● **Exercise directions**
The data that follows must be transcribed in full and exactly, minus the pictures.

● **Data excerpt**
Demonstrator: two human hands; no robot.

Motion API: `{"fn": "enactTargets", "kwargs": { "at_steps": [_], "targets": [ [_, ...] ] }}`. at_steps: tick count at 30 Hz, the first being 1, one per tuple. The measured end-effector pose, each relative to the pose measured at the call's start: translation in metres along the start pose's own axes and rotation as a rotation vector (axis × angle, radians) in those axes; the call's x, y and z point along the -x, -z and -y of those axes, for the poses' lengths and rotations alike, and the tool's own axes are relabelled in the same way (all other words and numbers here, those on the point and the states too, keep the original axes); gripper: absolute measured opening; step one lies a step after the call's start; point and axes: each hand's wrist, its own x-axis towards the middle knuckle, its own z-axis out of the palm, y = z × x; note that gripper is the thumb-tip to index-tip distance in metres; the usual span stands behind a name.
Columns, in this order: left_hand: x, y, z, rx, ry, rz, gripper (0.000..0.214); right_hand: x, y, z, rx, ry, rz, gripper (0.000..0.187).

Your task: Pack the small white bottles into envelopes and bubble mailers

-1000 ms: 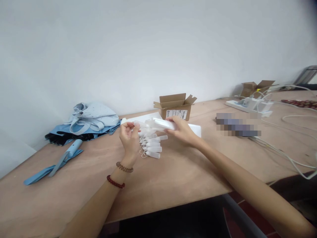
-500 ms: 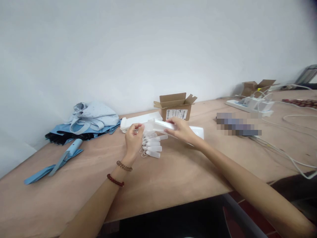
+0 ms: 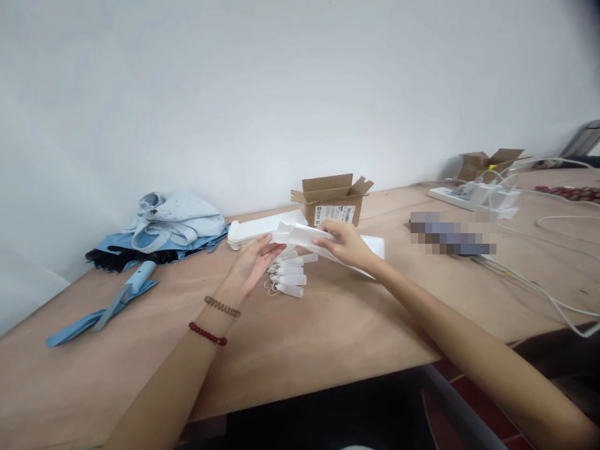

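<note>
My right hand (image 3: 344, 240) grips a long white folded carton (image 3: 299, 234), which looks like thin card, thumb on the near side. At the carton's left end, the thumb and fingertips of my left hand (image 3: 255, 259) are on the end flap, palm turned partly up. Under the carton, several small whitish tubes with cord loops (image 3: 289, 280) lie side by side on the table; the carton and my left fingers hide some of them. Behind my left hand is a stack of flat white cartons (image 3: 257, 230).
An opened brown cardboard box (image 3: 335, 209) stands behind my hands. Pale blue cloth (image 3: 180, 219) and a blue umbrella (image 3: 140, 278) lie left. To the right are a blurred-out object (image 3: 452, 236), a power strip (image 3: 450, 199) and white cables (image 3: 534, 294).
My left hand has turned, its palm now showing more, and its fingers have straightened along the carton's end. The end flap stands out more clearly; my right hand has barely moved.
</note>
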Motion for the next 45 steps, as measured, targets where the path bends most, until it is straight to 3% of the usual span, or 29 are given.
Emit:
{"fn": "enactTargets", "kwargs": {
  "at_steps": [4,10,16,21,24,29,31,38,41,45],
  "targets": [
    [0.000,0.002,-0.001,-0.007,0.115,0.023,0.013,0.000,0.000,0.001,-0.049,0.000,0.032,0.010],
    [0.000,0.002,0.001,-0.012,0.136,0.134,0.024,0.001,-0.002,0.001,-0.014,0.046,0.059,0.016],
    [0.005,-0.005,-0.002,0.117,0.110,0.129,0.028,0.001,-0.001,0.000,-0.026,0.060,0.055,0.017],
    [0.005,-0.008,0.000,0.137,0.069,0.020,0.015,0.000,-0.005,0.002,0.103,0.037,0.070,0.024],
    [0.004,-0.009,0.002,0.113,0.031,0.001,0.012,0.002,-0.007,0.005,0.213,0.031,0.113,0.038],
    [0.006,-0.009,0.007,-0.003,0.022,0.076,0.015,0.007,-0.013,0.008,0.367,0.069,0.228,0.089],
    [0.009,-0.010,0.007,-0.074,0.026,0.083,0.023,0.009,-0.015,0.008,0.424,0.107,0.252,0.096],
    [0.009,-0.014,0.013,-0.398,-0.088,0.003,0.049,0.008,-0.016,0.011,0.514,0.175,0.225,0.073],
    [0.000,-0.015,0.016,-0.569,-0.147,0.004,0.037,0.006,-0.013,0.010,0.506,0.186,0.201,0.067],
    [-0.004,-0.023,0.014,-0.676,-0.214,-0.066,0.028,0.004,-0.010,0.001,0.538,0.171,0.171,0.074]
  ]
}}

● **Result for this exercise**
Demonstrator: two human hands; no robot.

Motion API: `{"fn": "enactTargets", "kwargs": { "at_steps": [_], "targets": [ [_, ...] ] }}`. at_steps: tick count at 30 Hz, the first being 1, one per tuple. The measured end-effector pose, each relative to the pose measured at the call's start: translation in metres along the start pose's own axes and rotation as a rotation vector (axis × angle, radians) in those axes; the call's x, y and z point along the -x, -z and -y of those axes, for the poses' lengths and rotations alike, and the tool's own axes are relabelled in the same way (all other words and numbers here, those on the point and the states too, keep the original axes); gripper: absolute measured opening; step one lies a step after the call's start; point and axes: each hand's wrist, its own x-axis towards the middle knuckle, its own z-axis out of the palm, y = z × x; note that gripper is the thumb-tip to index-tip distance in metres; the usual span stands behind a name.
Columns, in this order: left_hand: x, y, z, rx, ry, rz, gripper (0.000..0.214); right_hand: x, y, z, rx, ry, rz, gripper (0.000..0.187).

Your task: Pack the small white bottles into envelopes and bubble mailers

-1000 ms: 
-500 ms: 
+0 ms: 

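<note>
My right hand (image 3: 344, 240) grips a long white folded carton (image 3: 299, 234), which looks like thin card, thumb on the near side. At the carton's left end, the thumb and fingertips of my left hand (image 3: 255, 259) are on the end flap, palm turned partly up. Under the carton, several small whitish tubes with cord loops (image 3: 289, 280) lie side by side on the table; the carton and my left fingers hide some of them. Behind my left hand is a stack of flat white cartons (image 3: 257, 230).
An opened brown cardboard box (image 3: 335, 209) stands behind my hands. Pale blue cloth (image 3: 180, 219) and a blue umbrella (image 3: 140, 278) lie left. To the right are a blurred-out object (image 3: 452, 236), a power strip (image 3: 450, 199) and white cables (image 3: 534, 294).
My left hand has turned, its palm now showing more, and its fingers have straightened along the carton's end. The end flap stands out more clearly; my right hand has barely moved.
</note>
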Motion for the next 45 steps, as measured, targets where the path bends most, until it is straight to 3% of the usual span, or 29 are given.
Emit:
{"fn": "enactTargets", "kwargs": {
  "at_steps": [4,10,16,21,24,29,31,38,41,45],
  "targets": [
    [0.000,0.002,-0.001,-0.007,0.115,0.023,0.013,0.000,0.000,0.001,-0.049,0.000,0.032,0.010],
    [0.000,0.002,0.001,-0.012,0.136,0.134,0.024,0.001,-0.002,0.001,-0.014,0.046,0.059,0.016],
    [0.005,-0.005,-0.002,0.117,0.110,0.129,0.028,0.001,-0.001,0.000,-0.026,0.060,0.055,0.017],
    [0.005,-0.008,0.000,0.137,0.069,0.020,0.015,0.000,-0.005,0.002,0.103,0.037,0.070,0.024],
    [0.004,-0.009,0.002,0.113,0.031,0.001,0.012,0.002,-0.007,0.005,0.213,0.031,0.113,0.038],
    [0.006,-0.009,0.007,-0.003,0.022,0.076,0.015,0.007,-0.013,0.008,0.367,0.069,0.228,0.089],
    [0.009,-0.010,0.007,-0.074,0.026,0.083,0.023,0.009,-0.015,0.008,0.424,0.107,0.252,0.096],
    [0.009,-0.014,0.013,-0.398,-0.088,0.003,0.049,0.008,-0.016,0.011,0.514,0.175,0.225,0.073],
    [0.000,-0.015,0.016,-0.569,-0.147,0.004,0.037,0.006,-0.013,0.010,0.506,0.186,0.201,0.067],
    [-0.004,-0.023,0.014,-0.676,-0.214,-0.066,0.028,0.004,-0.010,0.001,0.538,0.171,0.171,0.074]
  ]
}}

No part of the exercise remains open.